Your answer should consist of the lines in the following data that contain "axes".

+++

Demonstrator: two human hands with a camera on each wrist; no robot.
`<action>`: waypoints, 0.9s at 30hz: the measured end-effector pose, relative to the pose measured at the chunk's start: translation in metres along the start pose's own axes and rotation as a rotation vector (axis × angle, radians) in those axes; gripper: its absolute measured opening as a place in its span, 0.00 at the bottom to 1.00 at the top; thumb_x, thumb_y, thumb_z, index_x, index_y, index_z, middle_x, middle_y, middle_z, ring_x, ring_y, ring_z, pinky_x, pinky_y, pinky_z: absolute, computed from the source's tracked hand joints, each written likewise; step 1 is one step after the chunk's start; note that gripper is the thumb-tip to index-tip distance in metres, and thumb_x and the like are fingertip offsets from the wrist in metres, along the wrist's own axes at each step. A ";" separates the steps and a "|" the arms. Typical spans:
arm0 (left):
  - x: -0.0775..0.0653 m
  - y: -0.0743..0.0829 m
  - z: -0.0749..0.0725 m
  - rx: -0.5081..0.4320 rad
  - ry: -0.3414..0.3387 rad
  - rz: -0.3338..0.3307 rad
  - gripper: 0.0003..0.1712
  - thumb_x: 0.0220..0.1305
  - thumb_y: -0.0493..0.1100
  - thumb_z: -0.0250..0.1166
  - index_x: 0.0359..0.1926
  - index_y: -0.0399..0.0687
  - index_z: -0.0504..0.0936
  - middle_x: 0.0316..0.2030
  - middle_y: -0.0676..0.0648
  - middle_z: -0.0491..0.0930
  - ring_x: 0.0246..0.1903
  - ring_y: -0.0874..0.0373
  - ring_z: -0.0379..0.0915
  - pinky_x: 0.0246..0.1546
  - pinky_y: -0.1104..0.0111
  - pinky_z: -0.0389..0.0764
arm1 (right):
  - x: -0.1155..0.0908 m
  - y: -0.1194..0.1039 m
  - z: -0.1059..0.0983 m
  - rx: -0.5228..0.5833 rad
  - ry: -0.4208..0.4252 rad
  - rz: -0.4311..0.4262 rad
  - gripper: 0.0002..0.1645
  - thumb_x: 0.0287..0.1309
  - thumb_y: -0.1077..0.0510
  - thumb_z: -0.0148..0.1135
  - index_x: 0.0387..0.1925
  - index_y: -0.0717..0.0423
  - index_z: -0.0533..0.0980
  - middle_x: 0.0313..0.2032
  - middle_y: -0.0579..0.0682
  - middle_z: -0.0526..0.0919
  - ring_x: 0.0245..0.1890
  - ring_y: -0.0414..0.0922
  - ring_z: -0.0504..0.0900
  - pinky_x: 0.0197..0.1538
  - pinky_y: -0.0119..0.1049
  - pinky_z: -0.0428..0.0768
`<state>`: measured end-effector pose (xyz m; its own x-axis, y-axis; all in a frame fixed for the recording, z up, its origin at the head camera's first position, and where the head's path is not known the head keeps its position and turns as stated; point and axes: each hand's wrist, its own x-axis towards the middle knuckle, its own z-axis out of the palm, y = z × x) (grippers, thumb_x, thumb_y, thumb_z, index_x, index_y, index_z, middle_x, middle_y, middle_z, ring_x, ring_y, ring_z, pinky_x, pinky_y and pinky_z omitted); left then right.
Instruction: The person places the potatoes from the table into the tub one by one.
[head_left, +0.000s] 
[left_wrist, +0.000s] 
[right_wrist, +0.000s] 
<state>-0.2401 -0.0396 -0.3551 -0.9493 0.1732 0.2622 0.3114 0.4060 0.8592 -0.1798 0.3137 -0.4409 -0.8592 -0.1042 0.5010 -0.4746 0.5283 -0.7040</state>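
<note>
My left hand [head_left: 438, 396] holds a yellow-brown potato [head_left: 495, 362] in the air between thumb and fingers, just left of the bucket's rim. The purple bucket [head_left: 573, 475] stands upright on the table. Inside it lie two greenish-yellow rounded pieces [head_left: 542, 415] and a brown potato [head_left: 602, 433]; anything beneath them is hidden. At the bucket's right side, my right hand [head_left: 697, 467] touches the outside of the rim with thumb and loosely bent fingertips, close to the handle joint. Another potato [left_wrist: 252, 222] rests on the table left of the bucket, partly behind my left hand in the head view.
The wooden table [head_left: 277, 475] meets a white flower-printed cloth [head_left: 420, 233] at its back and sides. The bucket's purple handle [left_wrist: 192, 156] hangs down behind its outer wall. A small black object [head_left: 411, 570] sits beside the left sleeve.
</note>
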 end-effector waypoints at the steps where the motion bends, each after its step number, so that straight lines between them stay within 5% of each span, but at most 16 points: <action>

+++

Answer section:
`<action>`: waypoints, 0.9s at 30hz: the measured end-effector pose, relative to the pose measured at the chunk's start: translation in metres along the start pose's own axes and rotation as a rotation vector (axis × angle, radians) in those axes; gripper: its absolute measured opening as a place in its span, 0.00 at the bottom to 1.00 at the top; thumb_x, thumb_y, thumb_z, index_x, index_y, index_z, middle_x, middle_y, middle_z, ring_x, ring_y, ring_z, pinky_x, pinky_y, pinky_z: absolute, computed from the source's tracked hand joints, each written likewise; step 1 is one step after the chunk's start; note that gripper is the thumb-tip to index-tip distance in metres, and thumb_x and the like are fingertip offsets from the wrist in metres, along the wrist's own axes at each step. A ";" separates the steps and a "|" the arms. Typical spans:
`<state>`: measured end-effector pose (xyz m; its own x-axis, y-axis; all in a frame fixed for the recording, z up, its origin at the head camera's first position, and where the head's path is not known the head keeps its position and turns as stated; point and axes: each hand's wrist, its own x-axis towards the middle knuckle, its own z-axis out of the palm, y = z × x) (grippers, thumb_x, thumb_y, thumb_z, index_x, index_y, index_z, middle_x, middle_y, middle_z, ring_x, ring_y, ring_z, pinky_x, pinky_y and pinky_z omitted); left then right.

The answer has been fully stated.